TransformerEngine [PyTorch] Unable to run FP8 example on 5090

Describe the bug

Running the PyTorch example code from the Transformer Engine documentation fails on 5090

Traceback (most recent call last):
  File "/workspace/fp8.py", line 22, in <module>
    loss.backward()
  File "/usr/local/lib/python3.12/dist-packages/torch/_tensor.py", line 648, in backward
    torch.autograd.backward(
  File "/usr/local/lib/python3.12/dist-packages/torch/autograd/__init__.py", line 353, in backward
    _engine_run_backward(
  File "/usr/local/lib/python3.12/dist-packages/torch/autograd/graph.py", line 824, in _engine_run_backward
    return Variable._execution_engine.run_backward(  # Calls into the C++ engine to run the backward pass
           ^^^^^^^^^^^^^^^^^^^^^^^^^^^^^^^^^^^^^^^^^^^^^^^^^^^^^^^^^^^^^^^^^^^^^^^^^^^^^^^^^^^^^^^^^^^^^^
  File "/usr/local/lib/python3.12/dist-packages/torch/autograd/function.py", line 307, in apply
    return user_fn(self, *args)
           ^^^^^^^^^^^^^^^^^^^^
  File "/usr/local/lib/python3.12/dist-packages/transformer_engine/pytorch/module/linear.py", line 552, in backward
    wgrad, grad_bias_, _, rs_out = general_gemm(
                                   ^^^^^^^^^^^^^
  File "/usr/local/lib/python3.12/dist-packages/transformer_engine/pytorch/cpp_extensions/gemm.py", line 141, in general_gemm
    out, bias_grad, gelu_input, extra_output = tex.generic_gemm(*args, **kwargs)
                                               ^^^^^^^^^^^^^^^^^^^^^^^^^^^^^^^^^
RuntimeError: /workspace/transformerengine/transformer_engine/common/gemm/cublaslt_gemm.cu:395 in function cublas_gemm: Assertion failed: status != CUBLAS_STATUS_NOT_SUPPORTED. Unable to find suitable cuBLAS GEMM algorithm

Steps/Code to reproduce bug

Run the following example code in the PyTorch container

import torch
import transformer_engine.pytorch as te
from transformer_engine.common import recipe

# Set dimensions.
in_features = 768
out_features = 3072
hidden_size = 2048

# Initialize model and inputs.
model = te.Linear(in_features, out_features, bias=True)
inp = torch.randn(hidden_size, in_features, device="cuda")

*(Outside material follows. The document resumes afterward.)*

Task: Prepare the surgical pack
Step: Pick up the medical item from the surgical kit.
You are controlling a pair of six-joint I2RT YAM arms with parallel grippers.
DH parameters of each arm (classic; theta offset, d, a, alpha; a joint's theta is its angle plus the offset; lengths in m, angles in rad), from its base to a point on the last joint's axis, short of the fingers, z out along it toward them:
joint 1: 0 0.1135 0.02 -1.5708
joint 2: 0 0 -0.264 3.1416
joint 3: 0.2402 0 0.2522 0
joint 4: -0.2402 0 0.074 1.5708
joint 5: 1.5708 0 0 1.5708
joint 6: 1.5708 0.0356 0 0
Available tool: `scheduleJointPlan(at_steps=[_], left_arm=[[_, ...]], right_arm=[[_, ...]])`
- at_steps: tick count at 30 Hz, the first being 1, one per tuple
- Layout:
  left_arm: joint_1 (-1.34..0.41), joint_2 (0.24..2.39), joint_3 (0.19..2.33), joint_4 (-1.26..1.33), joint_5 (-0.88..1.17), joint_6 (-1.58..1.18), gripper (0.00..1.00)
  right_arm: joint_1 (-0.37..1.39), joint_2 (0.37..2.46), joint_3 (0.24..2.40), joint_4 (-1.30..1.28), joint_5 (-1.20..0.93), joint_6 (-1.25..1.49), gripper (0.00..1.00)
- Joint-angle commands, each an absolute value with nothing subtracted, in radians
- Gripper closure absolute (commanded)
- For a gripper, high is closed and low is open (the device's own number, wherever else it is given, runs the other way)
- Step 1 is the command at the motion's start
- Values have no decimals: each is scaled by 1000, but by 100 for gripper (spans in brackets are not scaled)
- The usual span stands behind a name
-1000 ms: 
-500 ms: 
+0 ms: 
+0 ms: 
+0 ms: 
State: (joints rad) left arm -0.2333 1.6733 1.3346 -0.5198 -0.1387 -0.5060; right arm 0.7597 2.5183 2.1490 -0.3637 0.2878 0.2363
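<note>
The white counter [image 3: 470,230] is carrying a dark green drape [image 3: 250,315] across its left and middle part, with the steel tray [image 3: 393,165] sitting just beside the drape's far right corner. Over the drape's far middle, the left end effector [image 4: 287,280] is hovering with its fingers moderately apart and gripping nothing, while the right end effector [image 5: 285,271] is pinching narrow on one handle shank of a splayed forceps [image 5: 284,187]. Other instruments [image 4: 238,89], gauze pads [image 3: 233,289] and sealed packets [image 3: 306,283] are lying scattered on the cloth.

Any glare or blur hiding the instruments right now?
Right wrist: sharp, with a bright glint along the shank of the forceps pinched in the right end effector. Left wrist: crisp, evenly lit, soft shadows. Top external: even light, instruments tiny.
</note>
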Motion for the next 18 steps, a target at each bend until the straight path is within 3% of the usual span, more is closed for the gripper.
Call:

# Create an FP8 recipe. Note: All input args are optional.
fp8_recipe = recipe.DelayedScaling(margin=0, fp8_format=recipe.Format.E4M3)

# Enable autocasting for the forward pass
with te.fp8_autocast(enabled=True, fp8_recipe=fp8_recipe):
    out = model(inp)

loss = out.sum()
loss.backward()

Note that the error happens both with the PyTorch container and on bare metal with a pip install.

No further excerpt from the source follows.